▸ What you should do
Would you please copy every line from the records that contains the word "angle"?

Source records

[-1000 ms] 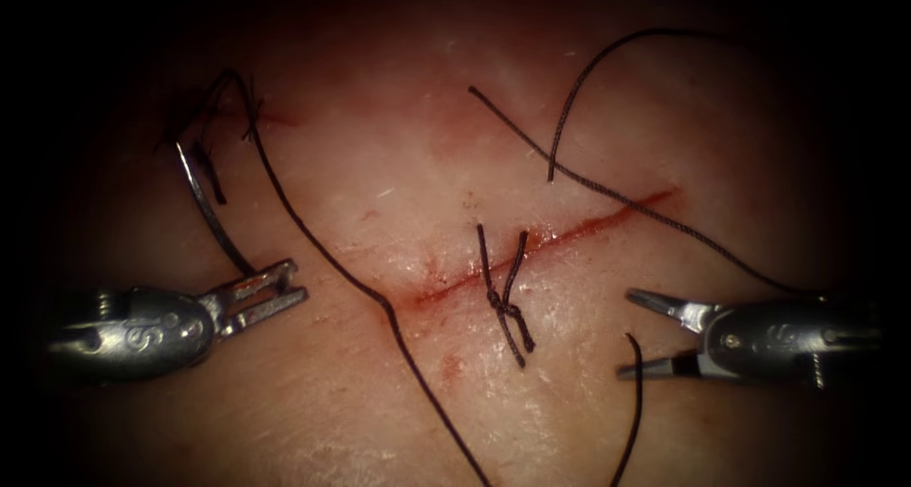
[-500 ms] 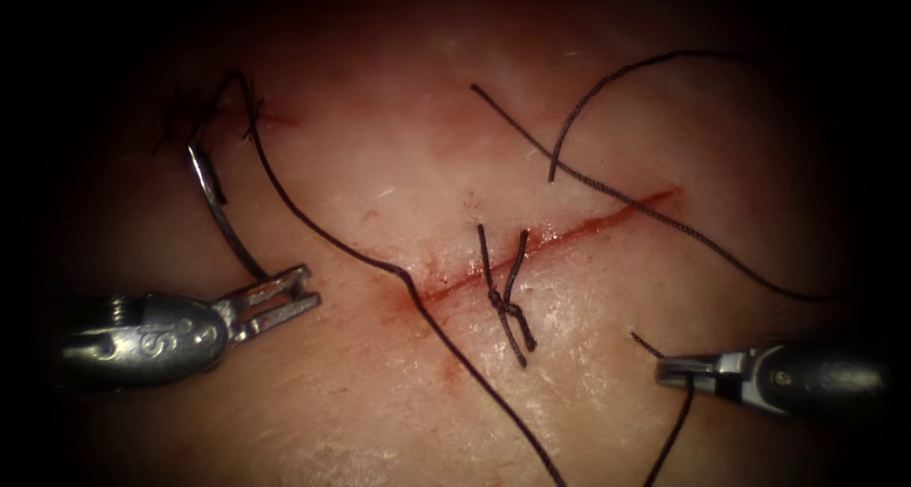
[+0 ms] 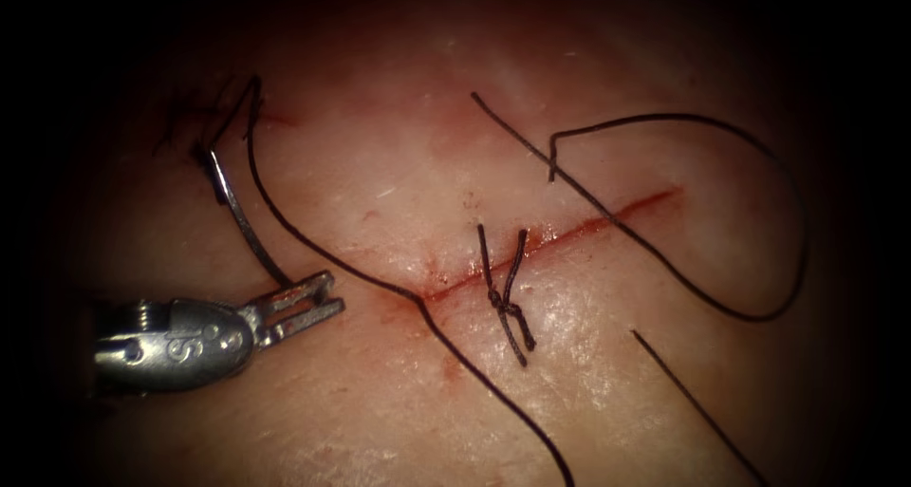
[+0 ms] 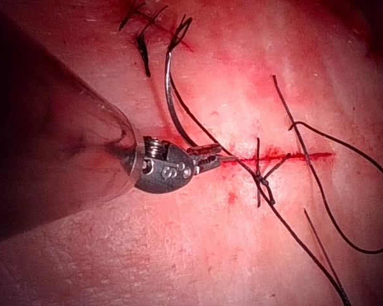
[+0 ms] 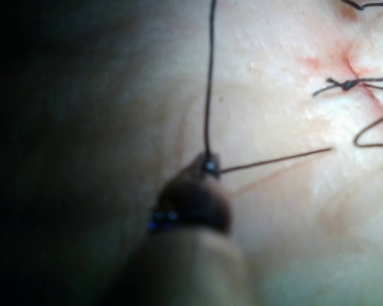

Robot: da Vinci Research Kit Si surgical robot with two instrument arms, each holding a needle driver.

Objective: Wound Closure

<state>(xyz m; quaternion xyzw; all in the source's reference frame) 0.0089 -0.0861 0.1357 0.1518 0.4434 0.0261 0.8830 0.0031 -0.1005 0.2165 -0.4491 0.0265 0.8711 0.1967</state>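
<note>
The curved needle (image 3: 242,223) lies to the left of the cut (image 3: 550,238), free of the tissue (image 3: 399,145) as far as can be seen, arching from the left tool up toward a dark cluster of old stitches (image 3: 195,126) at the upper left. The left tool (image 3: 302,302) has its jaws clamped on the needle's lower end; the needle's upper end reaches the place where the thread (image 3: 332,259) joins it. In the left wrist view the same needle (image 4: 172,102) rises from the left tool (image 4: 207,159) toward those stitches (image 4: 143,25). From the needle's top the thread runs down and to the right, reaches the left end of the cut and carries on toward the lower edge of the endoscope view. A knotted stitch (image 3: 503,302) sits across the middle of the cut, its two short tails standing up above it and two more below it. Another length of thread (image 3: 759,212) makes a wide loop over the right part of the tissue, crossing the cut near its right end. A straight, taut strand (image 3: 697,406) runs from just below and right of the knot toward the lower right. In the right wrist view the right tool (image 5: 207,167) is closed on thread (image 5: 209,76), with one strand going up from its tip and one leading off toward the knotted stitch (image 5: 348,84). Red fluid (image 3: 446,288) lines the cut.
</note>
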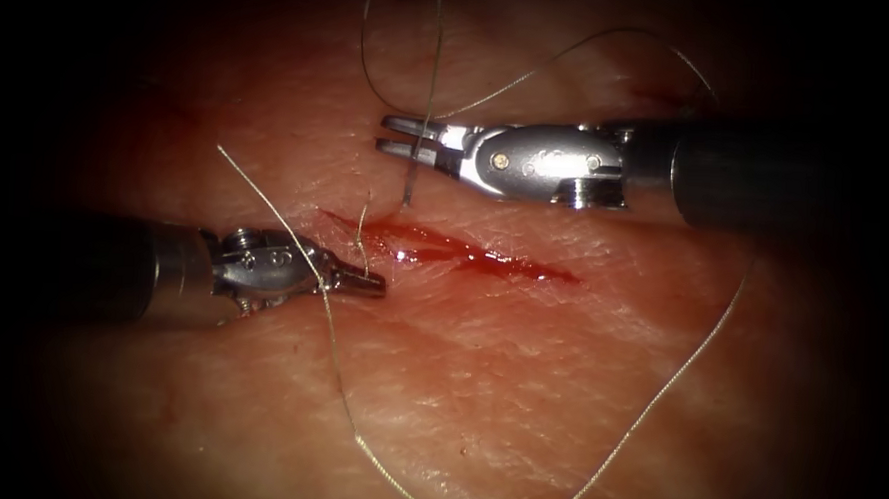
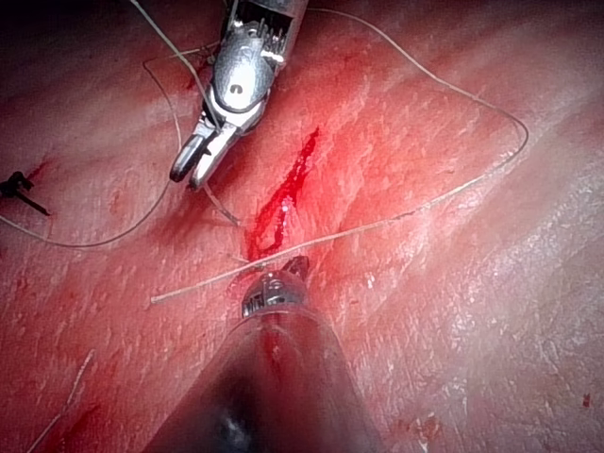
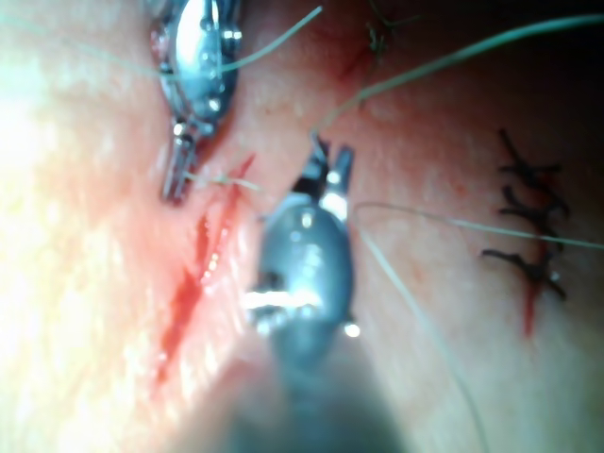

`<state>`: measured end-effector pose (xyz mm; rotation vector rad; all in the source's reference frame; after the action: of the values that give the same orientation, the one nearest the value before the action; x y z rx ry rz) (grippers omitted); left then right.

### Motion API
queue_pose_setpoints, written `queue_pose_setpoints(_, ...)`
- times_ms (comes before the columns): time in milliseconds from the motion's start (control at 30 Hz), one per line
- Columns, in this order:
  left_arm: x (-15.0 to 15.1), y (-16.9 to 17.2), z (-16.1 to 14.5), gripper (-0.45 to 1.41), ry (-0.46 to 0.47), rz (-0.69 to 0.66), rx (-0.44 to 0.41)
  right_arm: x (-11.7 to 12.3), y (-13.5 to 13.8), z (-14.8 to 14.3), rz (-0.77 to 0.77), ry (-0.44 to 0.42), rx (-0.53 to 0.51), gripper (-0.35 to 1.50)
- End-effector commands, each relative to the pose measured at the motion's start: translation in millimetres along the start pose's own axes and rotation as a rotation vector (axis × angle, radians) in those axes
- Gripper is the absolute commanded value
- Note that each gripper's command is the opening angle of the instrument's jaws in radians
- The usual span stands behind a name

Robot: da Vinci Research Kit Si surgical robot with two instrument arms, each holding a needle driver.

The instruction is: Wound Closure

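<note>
Seemingly mid-stitch, the left arm's slim steel needle driver [image 1: 368, 283] lay at the left end of the short red cut [image 1: 444, 250] in the pale pink pork-belly tissue [image 1: 519, 383], its jaws pressed together on the fine pale thread [image 1: 335, 345] just below the cut's left tip. From that grip one run of thread slanted up and to the left across the tool's wrist, while another dropped toward the lower edge of the endoscope view before sweeping in a wide loop around to the right. A short strand rose from the wet red fluid [image 1: 504, 265] in the cut, just beside the left tool's tip.

Above the cut's left half, the right arm's silver needle driver [image 1: 397, 137] reached in from the right, its shaft horizontal and its two jaws standing slightly apart. A dark, thin shape that looked like the curved needle [image 1: 408, 186] hung between them and ran down toward the tissue, ending just short of the cut's upper edge; whether the jaws gripped it or merely straddled it could not be settled, nor whether its point had entered the tissue. Its long axis stood nearly vertical, crosswise to the cut, and the right tool was plainly the nearer arm. Thread looped upward from those jaws.
</note>
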<state>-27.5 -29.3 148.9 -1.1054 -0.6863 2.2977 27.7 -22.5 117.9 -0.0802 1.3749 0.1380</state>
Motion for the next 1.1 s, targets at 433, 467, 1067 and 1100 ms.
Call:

▸ Response to the task
- End-effector commands, each relative to the pose measured at the motion's start: translation in millimetres along the start pose's own axes and rotation as a rotation vector (axis × angle, radians) in those axes
- Note that each gripper's command is the opening angle of the instrument's jaws in radians

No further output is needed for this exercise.